Aim of the task
Locate the word "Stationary" in the data below, then copy every line that holds it.

[Data records]
****************************************

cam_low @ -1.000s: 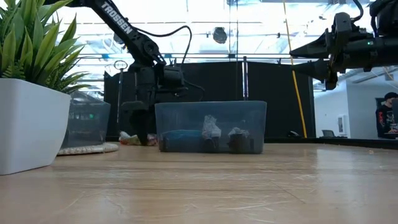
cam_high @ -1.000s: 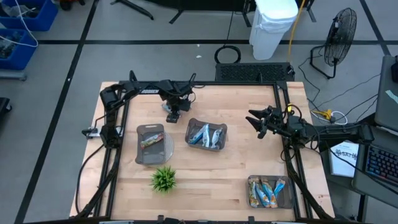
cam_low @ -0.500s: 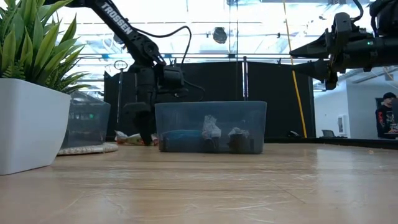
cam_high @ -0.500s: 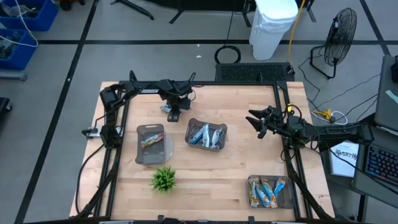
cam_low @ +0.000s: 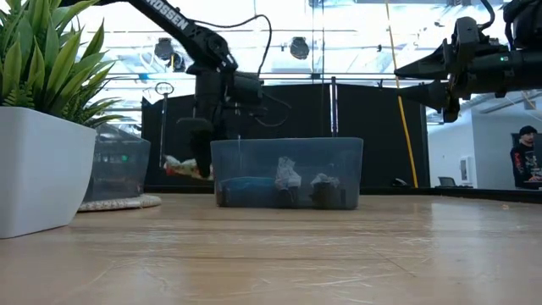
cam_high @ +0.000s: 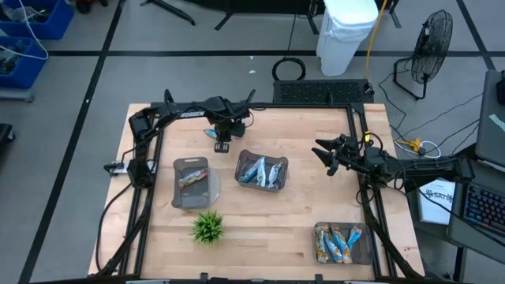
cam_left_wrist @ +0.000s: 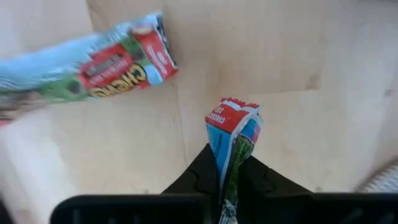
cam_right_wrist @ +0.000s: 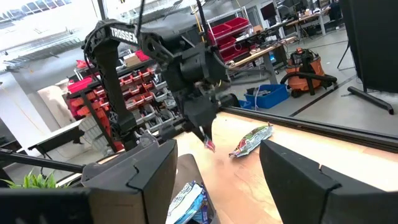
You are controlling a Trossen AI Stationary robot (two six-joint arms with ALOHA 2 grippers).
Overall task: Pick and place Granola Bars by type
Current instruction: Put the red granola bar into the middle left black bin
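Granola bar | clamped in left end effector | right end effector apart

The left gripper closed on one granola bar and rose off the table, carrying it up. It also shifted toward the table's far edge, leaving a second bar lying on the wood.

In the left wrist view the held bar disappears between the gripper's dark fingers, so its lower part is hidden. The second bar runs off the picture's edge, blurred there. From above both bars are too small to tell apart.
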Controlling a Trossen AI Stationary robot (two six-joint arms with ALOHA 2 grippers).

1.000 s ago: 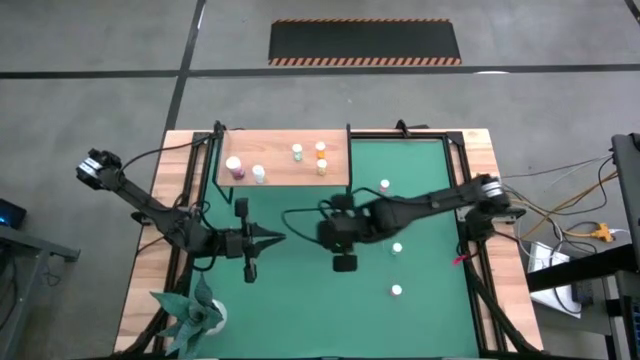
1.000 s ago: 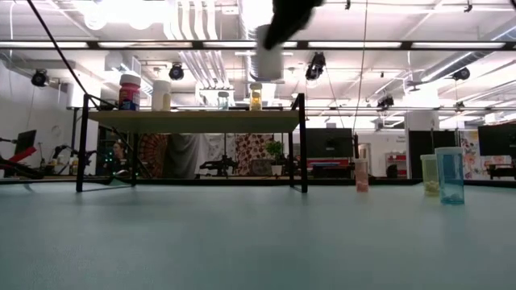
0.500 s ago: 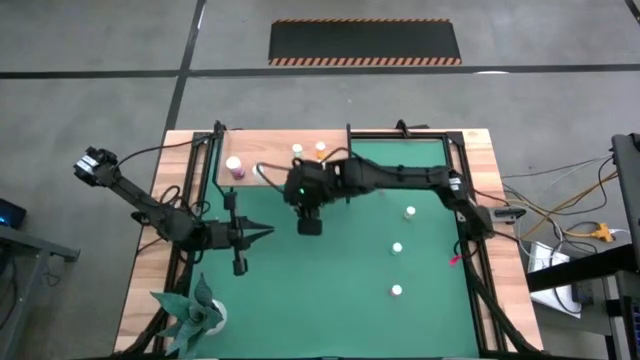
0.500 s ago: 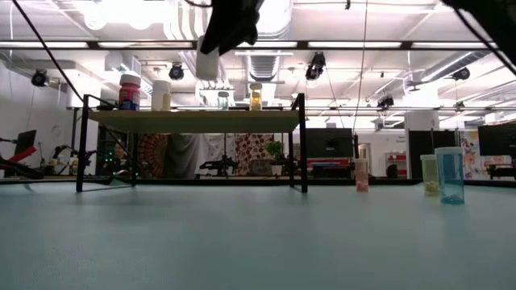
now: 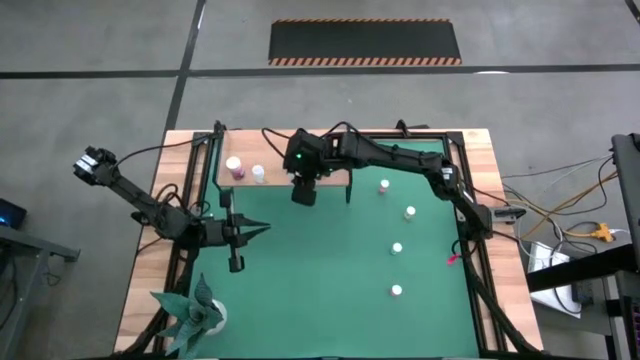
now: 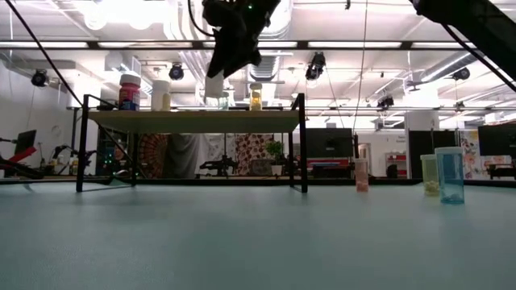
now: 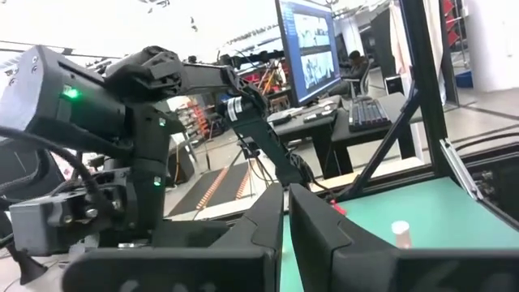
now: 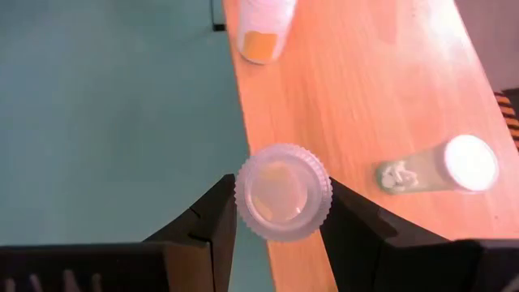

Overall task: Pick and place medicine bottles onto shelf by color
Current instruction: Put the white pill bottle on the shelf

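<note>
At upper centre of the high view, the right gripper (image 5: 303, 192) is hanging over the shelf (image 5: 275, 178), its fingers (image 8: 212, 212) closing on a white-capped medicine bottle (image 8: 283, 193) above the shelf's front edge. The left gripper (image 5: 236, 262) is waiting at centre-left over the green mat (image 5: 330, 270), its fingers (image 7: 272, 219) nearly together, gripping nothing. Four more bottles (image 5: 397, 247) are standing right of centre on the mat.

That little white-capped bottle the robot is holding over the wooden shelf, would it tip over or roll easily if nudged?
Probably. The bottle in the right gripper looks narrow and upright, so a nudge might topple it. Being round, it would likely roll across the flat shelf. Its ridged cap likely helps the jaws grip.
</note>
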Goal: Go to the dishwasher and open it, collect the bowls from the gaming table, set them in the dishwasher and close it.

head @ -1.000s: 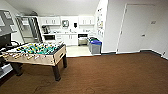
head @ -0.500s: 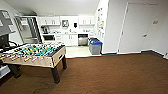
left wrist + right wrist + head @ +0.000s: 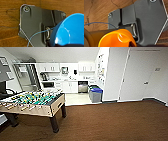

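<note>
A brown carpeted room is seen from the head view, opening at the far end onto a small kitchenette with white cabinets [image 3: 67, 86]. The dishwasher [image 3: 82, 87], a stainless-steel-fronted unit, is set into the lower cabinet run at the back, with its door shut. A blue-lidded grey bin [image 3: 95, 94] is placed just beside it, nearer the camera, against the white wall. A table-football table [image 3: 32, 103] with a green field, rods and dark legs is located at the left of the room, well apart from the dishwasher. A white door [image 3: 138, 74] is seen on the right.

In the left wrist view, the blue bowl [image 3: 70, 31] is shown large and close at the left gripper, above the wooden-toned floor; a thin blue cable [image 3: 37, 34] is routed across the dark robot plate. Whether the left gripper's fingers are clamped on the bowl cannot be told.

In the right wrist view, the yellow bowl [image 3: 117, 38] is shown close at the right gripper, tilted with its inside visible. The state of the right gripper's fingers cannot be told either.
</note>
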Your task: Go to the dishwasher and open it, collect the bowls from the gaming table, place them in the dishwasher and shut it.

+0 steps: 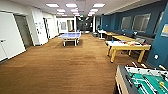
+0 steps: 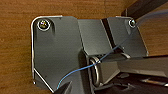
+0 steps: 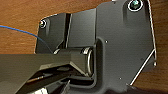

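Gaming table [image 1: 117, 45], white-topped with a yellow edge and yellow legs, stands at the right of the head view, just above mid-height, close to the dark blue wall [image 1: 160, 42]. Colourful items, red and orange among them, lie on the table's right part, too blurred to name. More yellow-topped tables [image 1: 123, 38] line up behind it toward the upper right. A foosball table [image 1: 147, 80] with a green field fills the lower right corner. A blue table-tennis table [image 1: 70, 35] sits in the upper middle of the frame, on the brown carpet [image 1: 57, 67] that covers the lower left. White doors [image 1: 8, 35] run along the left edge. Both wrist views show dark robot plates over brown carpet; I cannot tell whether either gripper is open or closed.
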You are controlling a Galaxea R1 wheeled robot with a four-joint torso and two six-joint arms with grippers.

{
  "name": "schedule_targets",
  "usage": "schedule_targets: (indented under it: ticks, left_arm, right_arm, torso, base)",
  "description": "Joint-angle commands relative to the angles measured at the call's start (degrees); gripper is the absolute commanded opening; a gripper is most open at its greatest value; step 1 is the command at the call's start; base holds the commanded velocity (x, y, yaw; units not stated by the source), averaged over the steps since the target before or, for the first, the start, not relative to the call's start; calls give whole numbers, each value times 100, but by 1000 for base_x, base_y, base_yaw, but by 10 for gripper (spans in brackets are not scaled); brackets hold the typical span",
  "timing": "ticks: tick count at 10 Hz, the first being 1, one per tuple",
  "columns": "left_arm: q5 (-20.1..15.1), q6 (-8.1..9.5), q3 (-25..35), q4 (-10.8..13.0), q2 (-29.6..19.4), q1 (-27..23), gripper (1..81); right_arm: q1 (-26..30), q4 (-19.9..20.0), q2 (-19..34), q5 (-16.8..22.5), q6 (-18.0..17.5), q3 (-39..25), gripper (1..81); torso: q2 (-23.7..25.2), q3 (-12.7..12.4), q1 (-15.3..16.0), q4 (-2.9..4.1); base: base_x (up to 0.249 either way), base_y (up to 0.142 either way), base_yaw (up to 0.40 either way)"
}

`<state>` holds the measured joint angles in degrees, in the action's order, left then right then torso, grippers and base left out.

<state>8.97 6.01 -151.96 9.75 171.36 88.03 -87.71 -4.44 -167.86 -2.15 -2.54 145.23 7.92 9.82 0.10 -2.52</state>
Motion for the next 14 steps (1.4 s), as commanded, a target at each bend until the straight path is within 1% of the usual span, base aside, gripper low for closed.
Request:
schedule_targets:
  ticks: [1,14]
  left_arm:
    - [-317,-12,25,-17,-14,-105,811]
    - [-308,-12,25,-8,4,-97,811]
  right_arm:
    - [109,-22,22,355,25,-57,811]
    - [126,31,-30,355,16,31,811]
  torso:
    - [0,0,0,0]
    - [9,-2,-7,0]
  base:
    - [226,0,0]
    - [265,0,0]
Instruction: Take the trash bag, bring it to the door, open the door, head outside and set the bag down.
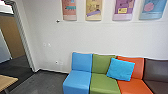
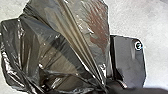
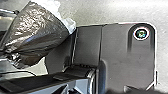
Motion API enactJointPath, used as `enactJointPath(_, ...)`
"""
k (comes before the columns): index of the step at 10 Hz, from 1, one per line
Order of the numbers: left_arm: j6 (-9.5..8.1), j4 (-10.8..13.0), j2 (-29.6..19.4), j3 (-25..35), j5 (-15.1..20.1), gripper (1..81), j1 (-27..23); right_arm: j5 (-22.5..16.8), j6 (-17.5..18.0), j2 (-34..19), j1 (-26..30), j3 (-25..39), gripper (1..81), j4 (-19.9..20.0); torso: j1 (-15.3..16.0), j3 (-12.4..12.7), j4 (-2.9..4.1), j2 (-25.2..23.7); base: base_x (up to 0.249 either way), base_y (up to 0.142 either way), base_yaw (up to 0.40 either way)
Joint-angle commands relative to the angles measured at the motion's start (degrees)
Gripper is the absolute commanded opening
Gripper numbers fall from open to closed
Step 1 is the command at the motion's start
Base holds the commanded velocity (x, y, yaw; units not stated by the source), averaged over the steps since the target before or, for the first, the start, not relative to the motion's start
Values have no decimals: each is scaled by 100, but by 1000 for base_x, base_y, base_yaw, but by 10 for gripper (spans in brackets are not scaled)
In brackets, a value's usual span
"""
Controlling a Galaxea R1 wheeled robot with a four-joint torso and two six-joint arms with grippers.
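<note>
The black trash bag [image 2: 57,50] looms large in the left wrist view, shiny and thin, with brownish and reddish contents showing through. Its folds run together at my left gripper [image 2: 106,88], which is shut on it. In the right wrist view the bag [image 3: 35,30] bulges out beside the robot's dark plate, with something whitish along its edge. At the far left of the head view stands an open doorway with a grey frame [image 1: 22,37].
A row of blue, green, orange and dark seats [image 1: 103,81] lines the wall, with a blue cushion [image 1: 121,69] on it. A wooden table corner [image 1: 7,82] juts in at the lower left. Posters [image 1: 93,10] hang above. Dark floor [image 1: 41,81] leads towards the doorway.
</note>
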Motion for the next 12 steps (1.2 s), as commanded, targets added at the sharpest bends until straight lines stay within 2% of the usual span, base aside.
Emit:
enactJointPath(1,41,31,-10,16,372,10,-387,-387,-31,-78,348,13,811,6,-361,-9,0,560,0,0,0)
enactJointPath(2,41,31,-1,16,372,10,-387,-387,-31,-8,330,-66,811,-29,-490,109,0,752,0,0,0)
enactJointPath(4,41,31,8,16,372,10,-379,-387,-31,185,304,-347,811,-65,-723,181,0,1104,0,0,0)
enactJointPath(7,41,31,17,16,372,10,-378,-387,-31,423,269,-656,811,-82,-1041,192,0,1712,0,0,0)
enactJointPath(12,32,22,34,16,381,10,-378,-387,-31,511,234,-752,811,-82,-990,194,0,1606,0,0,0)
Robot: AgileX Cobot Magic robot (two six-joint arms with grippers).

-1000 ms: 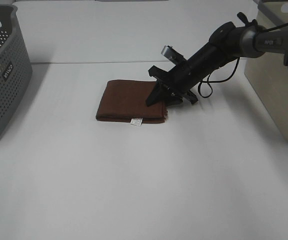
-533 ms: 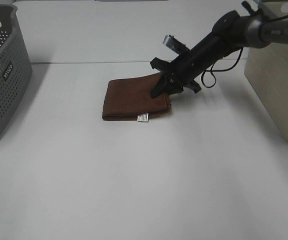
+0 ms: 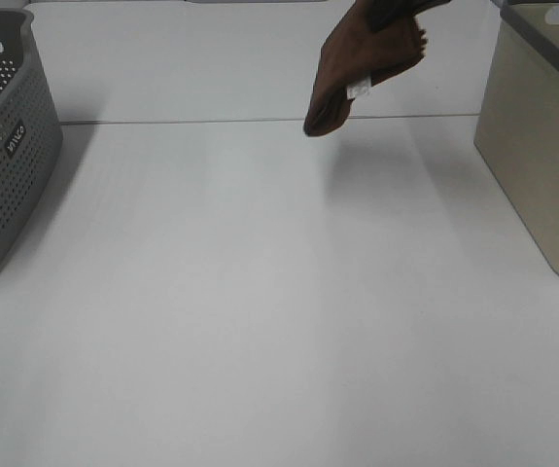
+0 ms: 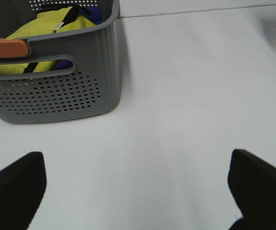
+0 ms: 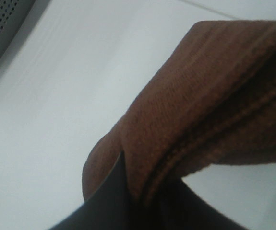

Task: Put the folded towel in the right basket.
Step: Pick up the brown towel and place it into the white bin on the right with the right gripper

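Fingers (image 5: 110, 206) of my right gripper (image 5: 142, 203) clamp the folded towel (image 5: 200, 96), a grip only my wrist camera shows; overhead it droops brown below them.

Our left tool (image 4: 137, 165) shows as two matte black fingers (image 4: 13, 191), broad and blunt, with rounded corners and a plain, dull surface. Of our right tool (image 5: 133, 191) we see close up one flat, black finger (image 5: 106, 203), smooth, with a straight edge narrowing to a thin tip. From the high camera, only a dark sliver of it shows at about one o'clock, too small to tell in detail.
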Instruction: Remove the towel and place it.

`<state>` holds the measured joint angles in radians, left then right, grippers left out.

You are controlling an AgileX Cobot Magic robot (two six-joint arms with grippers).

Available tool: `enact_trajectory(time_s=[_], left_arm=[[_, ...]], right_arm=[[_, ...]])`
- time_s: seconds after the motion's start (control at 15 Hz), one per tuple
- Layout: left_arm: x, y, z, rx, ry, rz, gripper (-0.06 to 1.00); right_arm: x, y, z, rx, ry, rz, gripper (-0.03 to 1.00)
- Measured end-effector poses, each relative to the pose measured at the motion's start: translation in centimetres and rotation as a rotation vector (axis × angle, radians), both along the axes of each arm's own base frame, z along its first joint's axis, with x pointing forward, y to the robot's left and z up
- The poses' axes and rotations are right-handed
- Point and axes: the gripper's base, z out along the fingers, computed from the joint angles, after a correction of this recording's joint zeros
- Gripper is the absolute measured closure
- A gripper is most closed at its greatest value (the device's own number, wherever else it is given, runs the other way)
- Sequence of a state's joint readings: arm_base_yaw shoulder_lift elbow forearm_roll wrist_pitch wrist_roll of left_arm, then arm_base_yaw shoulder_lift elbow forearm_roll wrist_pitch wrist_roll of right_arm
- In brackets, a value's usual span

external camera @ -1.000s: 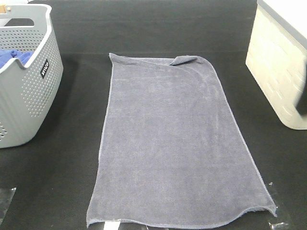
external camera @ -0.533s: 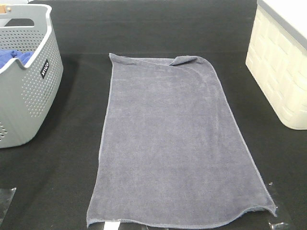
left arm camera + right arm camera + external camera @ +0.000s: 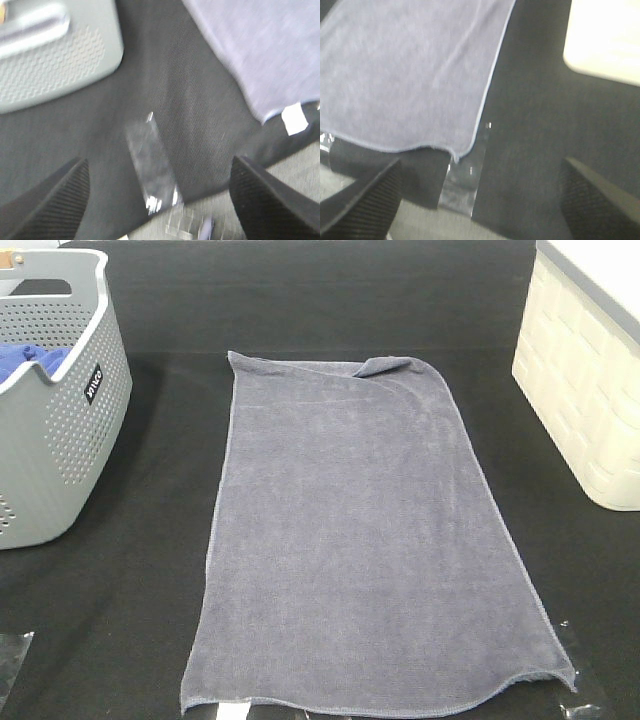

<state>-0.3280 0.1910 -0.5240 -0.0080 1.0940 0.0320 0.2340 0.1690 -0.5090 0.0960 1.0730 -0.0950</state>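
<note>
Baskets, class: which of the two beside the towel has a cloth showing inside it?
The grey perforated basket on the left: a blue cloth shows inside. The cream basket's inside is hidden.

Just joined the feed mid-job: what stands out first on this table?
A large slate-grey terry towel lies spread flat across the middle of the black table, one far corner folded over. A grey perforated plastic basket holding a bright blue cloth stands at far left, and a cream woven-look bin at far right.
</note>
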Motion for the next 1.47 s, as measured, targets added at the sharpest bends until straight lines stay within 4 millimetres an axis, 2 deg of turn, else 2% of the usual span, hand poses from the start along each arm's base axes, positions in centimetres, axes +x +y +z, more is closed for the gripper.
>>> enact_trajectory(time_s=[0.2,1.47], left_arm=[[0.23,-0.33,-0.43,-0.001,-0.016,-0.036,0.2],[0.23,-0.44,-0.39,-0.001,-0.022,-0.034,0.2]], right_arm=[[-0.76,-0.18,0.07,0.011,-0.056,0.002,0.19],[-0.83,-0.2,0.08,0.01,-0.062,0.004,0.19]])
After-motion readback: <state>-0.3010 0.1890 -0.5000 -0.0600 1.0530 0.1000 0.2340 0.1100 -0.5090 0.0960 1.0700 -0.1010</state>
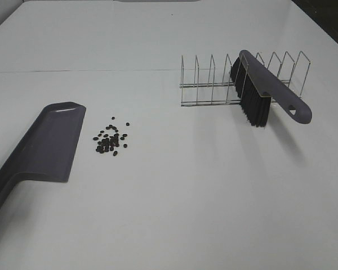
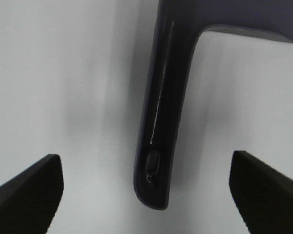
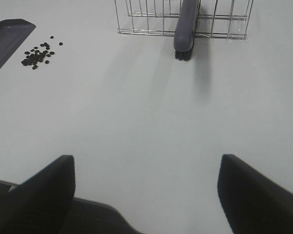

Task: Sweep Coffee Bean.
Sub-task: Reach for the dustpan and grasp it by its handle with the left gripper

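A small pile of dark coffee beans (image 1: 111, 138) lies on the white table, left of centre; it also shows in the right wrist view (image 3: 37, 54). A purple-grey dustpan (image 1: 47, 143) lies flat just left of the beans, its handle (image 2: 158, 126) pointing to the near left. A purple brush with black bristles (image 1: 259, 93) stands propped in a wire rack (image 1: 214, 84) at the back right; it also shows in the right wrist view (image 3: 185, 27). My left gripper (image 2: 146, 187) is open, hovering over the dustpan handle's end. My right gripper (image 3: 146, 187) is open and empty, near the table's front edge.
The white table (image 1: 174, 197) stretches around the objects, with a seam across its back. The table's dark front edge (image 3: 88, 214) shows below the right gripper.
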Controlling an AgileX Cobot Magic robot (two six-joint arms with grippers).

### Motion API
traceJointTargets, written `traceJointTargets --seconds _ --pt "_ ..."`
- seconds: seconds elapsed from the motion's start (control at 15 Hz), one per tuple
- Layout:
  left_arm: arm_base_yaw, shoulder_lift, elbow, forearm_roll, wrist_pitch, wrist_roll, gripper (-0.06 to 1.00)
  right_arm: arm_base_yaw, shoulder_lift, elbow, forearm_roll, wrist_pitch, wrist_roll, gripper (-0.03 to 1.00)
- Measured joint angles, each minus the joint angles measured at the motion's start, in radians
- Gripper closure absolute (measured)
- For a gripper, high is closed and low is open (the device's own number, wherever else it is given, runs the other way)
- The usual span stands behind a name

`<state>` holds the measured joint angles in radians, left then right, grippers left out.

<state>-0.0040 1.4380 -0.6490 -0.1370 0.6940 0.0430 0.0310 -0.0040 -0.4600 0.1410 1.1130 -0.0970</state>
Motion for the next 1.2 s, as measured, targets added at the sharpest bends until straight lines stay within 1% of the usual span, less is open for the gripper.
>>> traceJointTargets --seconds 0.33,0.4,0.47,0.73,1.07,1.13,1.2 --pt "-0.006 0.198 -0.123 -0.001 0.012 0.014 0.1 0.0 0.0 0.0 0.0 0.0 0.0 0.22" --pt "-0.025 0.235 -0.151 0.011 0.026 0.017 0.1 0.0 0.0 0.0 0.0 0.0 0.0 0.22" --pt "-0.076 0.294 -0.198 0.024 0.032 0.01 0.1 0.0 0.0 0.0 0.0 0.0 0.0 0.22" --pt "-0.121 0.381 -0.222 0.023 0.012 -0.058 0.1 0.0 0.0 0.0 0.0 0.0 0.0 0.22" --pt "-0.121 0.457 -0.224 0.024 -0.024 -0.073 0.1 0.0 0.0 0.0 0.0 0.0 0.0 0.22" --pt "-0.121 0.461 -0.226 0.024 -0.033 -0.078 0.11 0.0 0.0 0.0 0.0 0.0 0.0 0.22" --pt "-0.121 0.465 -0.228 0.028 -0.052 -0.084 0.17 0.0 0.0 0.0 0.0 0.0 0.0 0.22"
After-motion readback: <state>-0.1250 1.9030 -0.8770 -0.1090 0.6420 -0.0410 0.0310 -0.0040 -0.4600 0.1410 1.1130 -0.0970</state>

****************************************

Worked solution
You are controlling a Trossen AI Stationary robot (two six-joint arms with ALOHA 2 grippers).
Controlling a Trossen AI Stationary robot (two six-joint arms with ALOHA 2 grippers).

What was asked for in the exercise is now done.